A compromise not unanimously approved

Of course the São Paulo statement failed in some respects. For example, it did not raise existing ambiguities of major impact concerning the roles of the various stakeholders, or indeed concerning the multi-stakeholder model in itself, such as how it works, under what circumstances it is legitimate, or how it should integrate the role of governments.

These reasons underlie the rejection of the statement by Russia and Cuba, and the prudent abstention by India.

At the other end of the spectrum, for certain groups from civil society, the text does not go far enough in denouncing mass surveillance or, as noted above, on Net neutrality. We must also recognize that despite significant improvements during the conference, the roadmap is still relatively abstract. There remains a great deal of work to be done before the principles laid down at the conference are put into practice.

The influence NETmundial will have on forthcoming Internet governance deadlines

NETmundial was a striking illustration of the changes in the balance of power in the governance of the Internet, in an environment now deeply marked by the revelations made by Edward Snowden. First of all, the host country, Brazil, now plays a leading role on this issue, combining a national model, the Marco Civil and outstanding international achievements. In recent months the United States have lost their moral authority on these discussions; Brazil has taken over the leadership in defending digital liberties!

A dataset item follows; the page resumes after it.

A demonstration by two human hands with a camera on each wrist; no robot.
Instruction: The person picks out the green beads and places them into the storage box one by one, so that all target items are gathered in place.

Icann also gained an invaluable victory, which it won on two levels: first, it acted as the co-organizer of a world summit meeting that has attracted a large number of ministers, which underpins its search to be recognized as having the status of an international organization; on other hand, the success of the conference will be valuable in defending the relevance of its own multi-stakeholder model. However, I note with satisfaction that the São Paulo statement places very strong pressure on the organization to improve its “accountability.” Fadi Chehade cannot rest on his laurels.

Finally, and undoubtedly the most important result of all, the São Paulo statement succeeded in resuming the dialogue that became tense in Dubai in 2012 around the issue of international telecommunications regulations, resulting in a split on the international scene between two blocks, that of the signatories and that of the non-signatories. Western countries have now moved to the side of the signatories and contributors and are no longer on the side of the opponents. In addition, their camp has expanded with a major ally, Brazil.

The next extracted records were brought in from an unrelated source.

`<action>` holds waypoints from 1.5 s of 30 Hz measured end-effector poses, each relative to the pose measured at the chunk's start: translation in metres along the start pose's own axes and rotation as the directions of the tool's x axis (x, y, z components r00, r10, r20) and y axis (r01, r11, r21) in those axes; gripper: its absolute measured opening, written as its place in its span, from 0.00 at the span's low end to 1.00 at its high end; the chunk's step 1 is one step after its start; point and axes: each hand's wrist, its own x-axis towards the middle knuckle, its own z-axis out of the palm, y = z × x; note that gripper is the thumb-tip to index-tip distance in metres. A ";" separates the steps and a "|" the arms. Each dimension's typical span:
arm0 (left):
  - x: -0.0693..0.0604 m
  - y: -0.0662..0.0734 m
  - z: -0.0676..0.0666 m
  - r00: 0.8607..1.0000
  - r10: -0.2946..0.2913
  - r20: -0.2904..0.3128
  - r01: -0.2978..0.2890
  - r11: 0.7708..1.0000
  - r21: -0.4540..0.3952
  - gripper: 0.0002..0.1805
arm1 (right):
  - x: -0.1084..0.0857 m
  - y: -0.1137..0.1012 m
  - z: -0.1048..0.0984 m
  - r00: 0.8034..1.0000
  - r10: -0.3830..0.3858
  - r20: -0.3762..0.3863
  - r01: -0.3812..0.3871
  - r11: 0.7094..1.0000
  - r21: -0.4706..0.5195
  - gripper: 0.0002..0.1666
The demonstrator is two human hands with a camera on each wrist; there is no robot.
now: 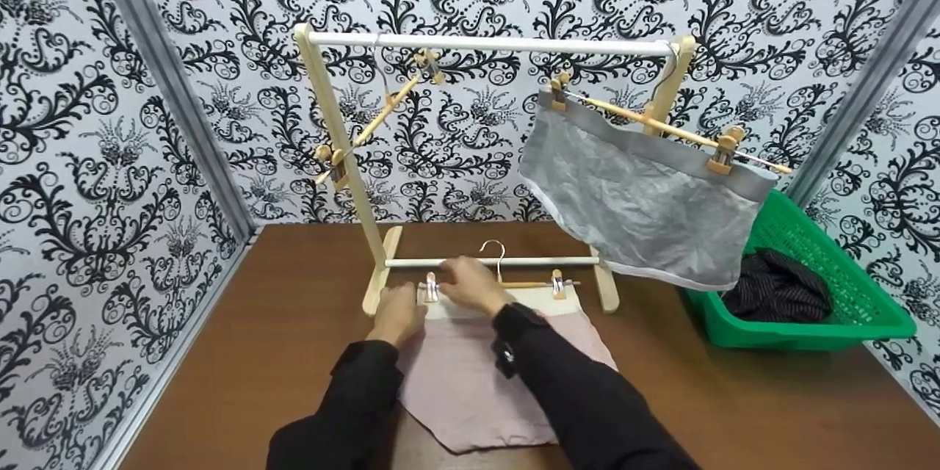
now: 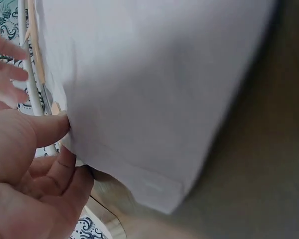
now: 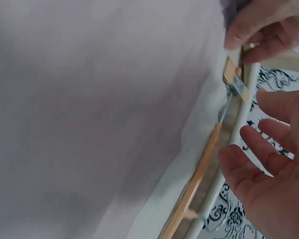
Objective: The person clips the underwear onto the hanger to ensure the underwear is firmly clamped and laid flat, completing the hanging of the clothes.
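A pale pink garment (image 1: 470,382) with a white waistband lies on the table, its exact kind unclear. Along its waistband runs a wooden clip hanger (image 1: 521,284), with one clip (image 1: 431,286) at the left and another clip (image 1: 558,284) at the right, both on the band. My left hand (image 1: 400,312) pinches the left corner of the waistband between thumb and fingers, as the left wrist view (image 2: 35,169) shows. Beside the left clip is my right hand (image 1: 474,285); in the right wrist view its fingers (image 3: 234,159) are spread and hold nothing.
A wooden rack (image 1: 341,117) with a white rail stands behind. From it hang a bare clip hanger (image 1: 389,114) at the left and a grey garment (image 1: 631,191) clipped at the right. A green basket (image 1: 800,338) at the right holds dark striped cloth (image 1: 782,286).
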 end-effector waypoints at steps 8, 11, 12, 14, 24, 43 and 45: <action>-0.002 -0.001 -0.004 0.992 0.119 -0.032 -0.121 0.991 -0.053 0.11 | 0.004 -0.002 0.023 0.991 -0.097 -0.094 0.083 0.986 -0.144 0.03; 0.002 0.000 -0.007 0.998 0.070 -0.009 -0.071 0.994 -0.082 0.09 | 0.006 -0.002 0.029 0.992 -0.060 -0.110 0.042 0.986 -0.162 0.05; 0.003 0.000 -0.007 0.998 0.056 -0.003 -0.056 0.995 -0.083 0.09 | 0.006 -0.003 0.030 0.993 -0.041 -0.109 0.022 0.985 -0.173 0.07; 0.005 0.000 -0.008 0.999 0.038 0.005 -0.038 0.996 -0.077 0.08 | 0.008 -0.006 0.033 0.995 0.002 -0.097 -0.020 0.982 -0.186 0.13; 0.007 0.000 -0.007 0.998 -0.037 -0.049 0.030 0.991 -0.134 0.03 | 0.009 -0.012 0.024 0.995 0.036 -0.088 -0.044 0.995 -0.089 0.12; 0.011 0.000 -0.012 1.000 0.001 0.009 0.003 0.876 -0.482 0.20 | 0.020 -0.002 -0.011 1.000 -0.018 -0.008 0.020 0.974 0.224 0.20; 0.011 -0.001 -0.011 1.000 0.005 -0.012 -0.010 0.864 -0.504 0.19 | 0.021 -0.001 -0.015 1.000 -0.018 -0.007 0.019 0.974 0.224 0.21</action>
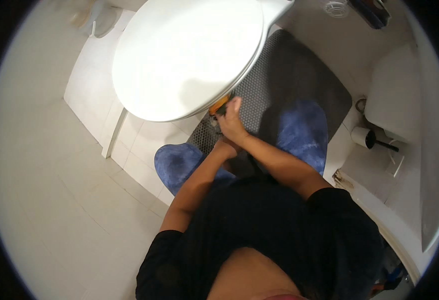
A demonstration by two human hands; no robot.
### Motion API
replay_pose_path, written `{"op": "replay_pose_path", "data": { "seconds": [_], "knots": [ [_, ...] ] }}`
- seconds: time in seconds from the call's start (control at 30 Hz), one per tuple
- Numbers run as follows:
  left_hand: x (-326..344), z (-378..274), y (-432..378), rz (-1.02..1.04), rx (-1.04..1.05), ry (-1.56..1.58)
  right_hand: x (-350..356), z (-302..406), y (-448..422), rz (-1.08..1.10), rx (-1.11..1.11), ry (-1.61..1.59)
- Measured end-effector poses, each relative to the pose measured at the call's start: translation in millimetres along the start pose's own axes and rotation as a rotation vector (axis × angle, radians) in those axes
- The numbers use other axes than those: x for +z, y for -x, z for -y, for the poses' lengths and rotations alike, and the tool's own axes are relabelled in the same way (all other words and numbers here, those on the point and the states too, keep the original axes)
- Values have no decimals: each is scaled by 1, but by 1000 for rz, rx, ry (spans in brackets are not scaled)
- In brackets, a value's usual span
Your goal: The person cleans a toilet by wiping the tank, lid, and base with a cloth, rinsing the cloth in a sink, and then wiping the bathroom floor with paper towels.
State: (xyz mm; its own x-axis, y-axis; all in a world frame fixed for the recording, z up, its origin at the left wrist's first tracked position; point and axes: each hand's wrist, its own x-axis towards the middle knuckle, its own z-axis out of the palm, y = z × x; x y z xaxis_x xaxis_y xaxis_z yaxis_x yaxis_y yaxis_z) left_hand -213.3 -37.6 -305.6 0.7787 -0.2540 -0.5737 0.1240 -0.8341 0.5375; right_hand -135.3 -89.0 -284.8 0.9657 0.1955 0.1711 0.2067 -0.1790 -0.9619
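Note:
A small orange and dark green thing, possibly a sponge or a tool [219,105], is in my right hand [232,119], just below the front edge of a closed white toilet lid [189,56]. The fingers of my right hand are closed around it. My left hand [227,147] lies below and partly behind the right wrist; its fingers are hidden, so what it holds is unclear. Beneath my hands is a grey textured mat [257,86]. A small greyish thing shows beside the right fingertips, too blurred to name.
My knees in blue trousers [302,131] are on both sides of my hands. On the right stand a toilet brush holder [362,137] and a white cistern-like box [394,93]. A low white ledge [115,133] runs at the left, and a dark object [373,13] is at the upper right.

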Motion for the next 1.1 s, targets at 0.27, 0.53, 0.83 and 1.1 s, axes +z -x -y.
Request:
{"op": "replay_pose_path", "data": {
  "seconds": [0.27,0.53,0.83,1.1],
  "knots": [
    [-17,-19,10,159,42,-295,-63,-52,-33,640,421,521],
    [-8,-48,0,23,133,-221,-209,143,-165,130,308,-364],
    [2,-65,2,-40,145,-193,-140,139,-157,21,-269,688],
    [-5,-62,-12,-15,198,208,-15,176,-4,735,-543,269]
  ]
}}
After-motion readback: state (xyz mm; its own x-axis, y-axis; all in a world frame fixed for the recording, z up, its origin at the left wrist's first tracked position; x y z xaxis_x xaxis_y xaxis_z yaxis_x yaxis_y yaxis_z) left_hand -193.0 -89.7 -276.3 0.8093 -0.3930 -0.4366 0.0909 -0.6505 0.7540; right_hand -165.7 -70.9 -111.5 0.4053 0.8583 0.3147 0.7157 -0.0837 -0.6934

Another advantage for the next deadlines, the statement is the first international instrument of such a scale, asserting fundamental principles, since the World Summit on the Information Society in 2005. It (finally!) offers alternatives for high-level discussions to the never-ending, convoluted sentences of the WSIS. This means we can approach the forthcoming deadlines from a better position.

Tangible impacts for Internet users

The São Paulo statement will not change the face of the world, or even that of the Internet! The specific interest of discussions about governance is that they address topics about principles, the balance of power and control of the risks involved. To draw a parallel with the world of business, no press conference by Steve Jobs ever addressed the governance of Apple! That parallel shows us, however, that governance is one of the keys to the sustainable development of an organization, and this is the same challenge for the conference: to create the conditions so that the Internet remains the formidable vector it can be for freedom, growth and communication, and serve people, as was so wonderfully well described by Nnenna Nwakanma in São Paulo.